## YOUR TASK
The lines from the start of the data through the line with "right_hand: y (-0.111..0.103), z" are to be returned verbatim; all later lines are to be omitted.

══════════════════════════════

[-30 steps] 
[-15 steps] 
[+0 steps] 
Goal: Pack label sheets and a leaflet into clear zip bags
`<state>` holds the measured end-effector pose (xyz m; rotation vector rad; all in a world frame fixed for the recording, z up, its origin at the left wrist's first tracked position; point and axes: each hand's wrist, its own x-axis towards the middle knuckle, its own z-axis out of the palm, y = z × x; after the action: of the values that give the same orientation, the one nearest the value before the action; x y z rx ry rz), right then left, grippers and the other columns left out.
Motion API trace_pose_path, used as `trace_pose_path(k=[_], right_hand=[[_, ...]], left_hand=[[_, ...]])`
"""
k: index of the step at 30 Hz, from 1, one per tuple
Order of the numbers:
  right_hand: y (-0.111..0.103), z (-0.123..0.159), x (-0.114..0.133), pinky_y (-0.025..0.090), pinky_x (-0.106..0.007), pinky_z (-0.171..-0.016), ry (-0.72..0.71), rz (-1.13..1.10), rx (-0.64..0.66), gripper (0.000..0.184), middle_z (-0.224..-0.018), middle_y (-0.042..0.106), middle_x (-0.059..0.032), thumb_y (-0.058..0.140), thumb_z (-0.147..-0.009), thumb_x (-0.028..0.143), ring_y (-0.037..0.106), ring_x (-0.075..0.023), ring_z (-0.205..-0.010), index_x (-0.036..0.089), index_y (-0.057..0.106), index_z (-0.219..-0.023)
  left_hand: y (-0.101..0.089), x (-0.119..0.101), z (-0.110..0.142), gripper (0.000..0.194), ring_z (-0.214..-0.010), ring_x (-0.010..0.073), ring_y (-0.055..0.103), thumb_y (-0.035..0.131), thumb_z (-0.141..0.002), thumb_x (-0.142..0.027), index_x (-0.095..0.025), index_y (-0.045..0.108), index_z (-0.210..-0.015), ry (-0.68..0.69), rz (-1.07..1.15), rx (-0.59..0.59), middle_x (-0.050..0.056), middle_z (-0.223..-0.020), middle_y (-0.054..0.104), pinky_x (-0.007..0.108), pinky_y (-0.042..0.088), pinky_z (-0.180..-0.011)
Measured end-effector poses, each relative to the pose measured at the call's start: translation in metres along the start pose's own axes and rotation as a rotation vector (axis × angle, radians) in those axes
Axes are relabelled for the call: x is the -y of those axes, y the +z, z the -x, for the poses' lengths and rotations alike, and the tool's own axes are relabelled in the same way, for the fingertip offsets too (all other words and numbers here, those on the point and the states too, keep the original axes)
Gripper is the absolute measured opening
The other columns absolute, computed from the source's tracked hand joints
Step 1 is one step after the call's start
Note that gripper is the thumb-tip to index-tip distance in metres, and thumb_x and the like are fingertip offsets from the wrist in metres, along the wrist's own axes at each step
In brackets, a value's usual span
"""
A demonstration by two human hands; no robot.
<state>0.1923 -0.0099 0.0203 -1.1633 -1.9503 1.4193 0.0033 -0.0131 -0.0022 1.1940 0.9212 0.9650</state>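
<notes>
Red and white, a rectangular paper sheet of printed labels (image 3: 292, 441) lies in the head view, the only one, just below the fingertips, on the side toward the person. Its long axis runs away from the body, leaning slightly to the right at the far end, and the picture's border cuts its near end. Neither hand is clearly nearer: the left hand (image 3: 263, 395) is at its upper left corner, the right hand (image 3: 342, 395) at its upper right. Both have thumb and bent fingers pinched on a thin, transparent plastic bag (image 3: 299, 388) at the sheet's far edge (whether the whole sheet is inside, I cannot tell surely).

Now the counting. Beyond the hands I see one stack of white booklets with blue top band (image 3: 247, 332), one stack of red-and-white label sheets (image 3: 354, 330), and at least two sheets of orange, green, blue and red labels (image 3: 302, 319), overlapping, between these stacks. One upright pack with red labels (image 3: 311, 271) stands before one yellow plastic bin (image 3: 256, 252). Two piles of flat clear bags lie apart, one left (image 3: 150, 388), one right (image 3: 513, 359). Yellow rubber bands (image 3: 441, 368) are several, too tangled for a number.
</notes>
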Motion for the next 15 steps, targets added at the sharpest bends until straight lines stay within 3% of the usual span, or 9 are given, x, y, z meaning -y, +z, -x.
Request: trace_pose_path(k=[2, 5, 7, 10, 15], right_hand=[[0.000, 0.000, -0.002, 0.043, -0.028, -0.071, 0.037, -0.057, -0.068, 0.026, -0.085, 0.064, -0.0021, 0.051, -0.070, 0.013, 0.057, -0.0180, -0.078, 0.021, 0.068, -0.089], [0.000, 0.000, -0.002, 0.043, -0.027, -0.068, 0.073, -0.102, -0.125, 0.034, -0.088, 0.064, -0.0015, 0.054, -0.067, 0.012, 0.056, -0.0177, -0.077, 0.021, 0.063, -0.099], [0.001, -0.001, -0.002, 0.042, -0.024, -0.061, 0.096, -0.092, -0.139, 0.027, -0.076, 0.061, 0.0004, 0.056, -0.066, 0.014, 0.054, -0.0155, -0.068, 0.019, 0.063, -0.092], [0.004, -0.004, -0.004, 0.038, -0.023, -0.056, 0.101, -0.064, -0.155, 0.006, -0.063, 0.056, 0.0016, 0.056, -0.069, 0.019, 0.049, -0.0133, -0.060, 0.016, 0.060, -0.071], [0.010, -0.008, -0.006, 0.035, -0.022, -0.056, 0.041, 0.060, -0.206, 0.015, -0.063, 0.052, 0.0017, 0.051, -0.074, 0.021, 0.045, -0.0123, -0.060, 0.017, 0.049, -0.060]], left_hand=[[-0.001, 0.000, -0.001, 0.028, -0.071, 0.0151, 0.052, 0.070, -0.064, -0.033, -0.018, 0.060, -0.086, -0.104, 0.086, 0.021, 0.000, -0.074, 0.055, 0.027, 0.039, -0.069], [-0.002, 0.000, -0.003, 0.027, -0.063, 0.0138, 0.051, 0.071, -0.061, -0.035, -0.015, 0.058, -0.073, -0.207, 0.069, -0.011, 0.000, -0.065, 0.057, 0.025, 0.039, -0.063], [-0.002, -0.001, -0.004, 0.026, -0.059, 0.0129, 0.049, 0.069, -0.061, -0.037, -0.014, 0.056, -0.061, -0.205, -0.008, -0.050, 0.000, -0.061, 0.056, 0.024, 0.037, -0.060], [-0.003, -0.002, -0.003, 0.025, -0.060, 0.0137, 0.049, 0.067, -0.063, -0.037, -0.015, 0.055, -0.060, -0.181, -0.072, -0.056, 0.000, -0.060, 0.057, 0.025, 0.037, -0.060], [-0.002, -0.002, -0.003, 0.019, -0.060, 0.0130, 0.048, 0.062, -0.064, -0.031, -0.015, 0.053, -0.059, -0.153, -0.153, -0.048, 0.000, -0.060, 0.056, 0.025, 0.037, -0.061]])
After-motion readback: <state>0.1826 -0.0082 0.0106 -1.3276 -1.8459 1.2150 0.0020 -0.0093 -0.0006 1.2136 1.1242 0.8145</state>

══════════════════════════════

## THE COMPLETED TASK
[-30 steps] 
[-15 steps] 
[+0 steps] 
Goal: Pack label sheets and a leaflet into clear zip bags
`<state>` holds the measured end-effector pose (xyz m; rotation vector rad; all in a world frame fixed for the recording, z up, its origin at the left wrist's first tracked position; point and axes: each hand's wrist, its own x-axis towards the middle knuckle, its own z-axis out of the palm, y = z × x; after the action: of the values that give the same orientation, the one nearest the value before the action; x y z rx ry rz), right then left, grippers and the other columns left out.
Motion API trace_pose_path, used as `trace_pose_path(k=[_], right_hand=[[_, ...]], left_hand=[[_, ...]])`
"""
k: index of the step at 30 Hz, from 1, one per tuple
Order of the numbers:
  right_hand: y (-0.111..0.103), z (-0.123..0.159), x (-0.114..0.133), pinky_y (-0.025..0.090), pinky_x (-0.106..0.007), pinky_z (-0.171..-0.016), ry (-0.72..0.71), rz (-1.13..1.10), rx (-0.64..0.66), gripper (0.000..0.184), middle_z (-0.224..-0.018), middle_y (-0.042..0.106), middle_x (-0.059..0.032), thumb_y (-0.058..0.140), thumb_z (-0.147..-0.009), thumb_x (-0.028..0.143), ring_y (-0.037..0.106), ring_x (-0.075..0.023), ring_z (-0.205..-0.010), index_x (-0.036..0.089), index_y (-0.057..0.106), index_z (-0.219..-0.023)

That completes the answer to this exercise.